Verlag: Fischer
Gebundene Ausgabe: 336 Seiten
Originaltitel: Tirana memoria
Aus dem Spanischen von Stefanie Gerhold
Kurzbeschreibung:
El Salvador 1944, der Zweite Weltkrieg wetterleuchtet in der Ferne: der Journalist Periclés sitzt wegen seiner kritischen Artikel im Kerker, seine Frau Haydee besucht ihn täglich und versorgt ihn mit Informationen und Nahrung. Doch die Situation spitzt sich zu - es kommt zu einem Putsch, der die Familie auseinander reißt: Während Periclés nicht freikommt, organisiert Haydee unter dem Deckmantel von Familienfesten den Widerstand der Frauen. Ihr jüngster Sohn geht in den Untergrund und der ältere außer Landes - in einer Kutte getarnt kämpft er sich mit Verve und Witz durch die Mangroven.
Castellano Moya ist ein großer Familienroman gelungen von Menschen, die in der Not zu ihrer Größe finden. Es gelingt ihnen, dem Diktator die Maske vom Gesicht zu reißen. Denn Literatur kennt keine Ausgangssperre.
Über den Autor:
Horacio Castellanos Moya, 1957 in Honduras geboren, lebte und studierte in San Salvador und Kanada, arbeitete zehn Jahre als Journalist in Costa Rica und Mexiko. Von 1981 bis 1984 engagierte er sich im Bürgerkrieg auf Seiten der Guerilleros. 1988 wurde sein erster Roman mit dem Premio Nacional de Novela der Universität El Salvador ausgezeichnet, es folgten vierzehn weitere Bücher. Auf die Veröffentlichung von "El asco. Thomas Bernhard in San Salvador" (1997) folgten Morddrohungen. Er lebte in Mexiko, Europa (u.a. in Frankfurt als Gast der "Flüchtlingsstädte"), jetzt in den USA. Auf Deutsch erschein u.a. auch sein Roman: "Aragons Abgang".
Mein Eindruck:
El Salvador 1944. Schon seit mehr als 12 Jahren regiert der faschistische und rassistische Diktator General Maximiliano Hernández Martínez. Es gibt eine Opposition und einen Putsch. Der schwarze Palast erzählt von der Leistung, die die Menschen im Widerstand vollbrachten und auch davon, welchen bitteren Preis sie dafür zahlen mussten.
Der Roman teilt sich in zwei sich abwechselnde Erzählstränge ein. Da sind erstmal Haydees Tagebücher. Ihr Mann sitzt wegen Opposition gegen den faschistischen Diktator in San Salvador im Gefängnis.

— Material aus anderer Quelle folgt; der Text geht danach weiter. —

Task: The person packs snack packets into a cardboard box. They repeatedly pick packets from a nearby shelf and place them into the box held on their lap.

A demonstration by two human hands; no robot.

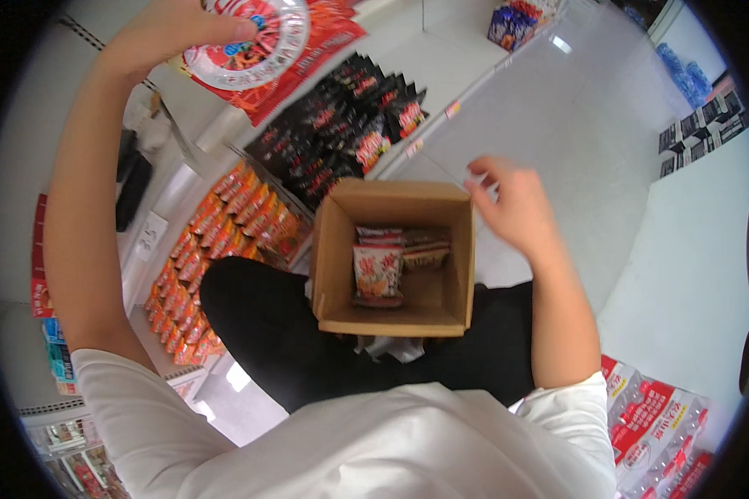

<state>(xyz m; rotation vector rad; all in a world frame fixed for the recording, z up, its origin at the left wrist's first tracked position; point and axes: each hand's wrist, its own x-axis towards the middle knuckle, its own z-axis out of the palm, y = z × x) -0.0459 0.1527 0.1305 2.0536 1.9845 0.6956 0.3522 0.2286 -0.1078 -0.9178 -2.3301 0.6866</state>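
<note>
My left hand [168, 31] is raised at the upper left, its thumb across the front of a red snack packet [287, 81] with a round white printed design. Part of that hand and packet is cut off by the picture's top edge. An open cardboard box [393, 321] rests between my thighs. Inside it, a white-and-red snack packet [377, 268] lies in front of other small packets [427, 249], with bare cardboard at the lower right. My right hand [515, 203] hovers beside the box's far right corner, fingers apart and holding nothing.
Orange snack packets [225, 231] fill a shelf section at the left. Rows of black packets [349, 118] stand beyond the box. Shrink-wrapped bottles [655, 418] sit at the lower right. Grey floor [562, 125] runs along the shelf's right side.
</note>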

Ihr Sohn wurde aufgrund des misslungenen Putschversuchs zum Tode verurteilt, doch er ist auf der Flucht.
Diese Tagebuch-Passagen sind von Horacio Castellanos Moya sehr sorgfältig geschrieben. Durch die geschilderten Eindrücke werden die politischen Verhältnisse ebenso gut beschrieben wie die zerrissenen Familienverhältnisse. Während Haydees Mann und Sohn in Opposition zum Diktator stehen, ist ihr Schwiegervater linientreu. Haydee selbst ist nicht politisch engagiert, steht aber fest zu ihren Mann Pericles. In erster Linie ist sie eine besorgte Ehefrau und Mutter, eine durch und durch glaubwürdige und starke Figur. Der schwarze Palast ist also teilweise auch ein überzeugender Familienroman.
Einen ganz anderen Ton erreicht der Autor mit der zweiten Handlungsebene. Da wird von Haydees Sohn Clemen und seiner Flucht erzählt. Er ist gemeinsam mit seinem Cousin Jimmy Rio unterwegs, versteckt und verkleidet versuchen sie dem Todesurteil zu entkommen. Hier entwickelt der Autor in den Dialogen einigen Wortwitz und sogar zwischen den gefährlichen, bedrohlichen Szenen immer wieder Situationskomik. Das nimmt dem Buch die Schwere. Dabei ist der schwarze Humor des Autors diesmal weniger skurril als z.B. in seinem Roman „Der Waffengänger“.
Das Buch endet mit einem Epilog ca. 29 Jahre später, in dem wichtige Ereignisse und Verläufe noch kurz zusammengefasst werden.
Der schwarze Palast ist aufgrund dieser ausgewogenen Mischung ein sehr gelungener Roman. Ich würde zwar nicht dem Kritiker zustimmen, der Moya gleich auf dieselbe Stufe wie Roberto Bolano hebt, der übrigens auch sehr positiv über Moya sprach, aber letztlich hat jeder der Autoren seinen individuellen Stil.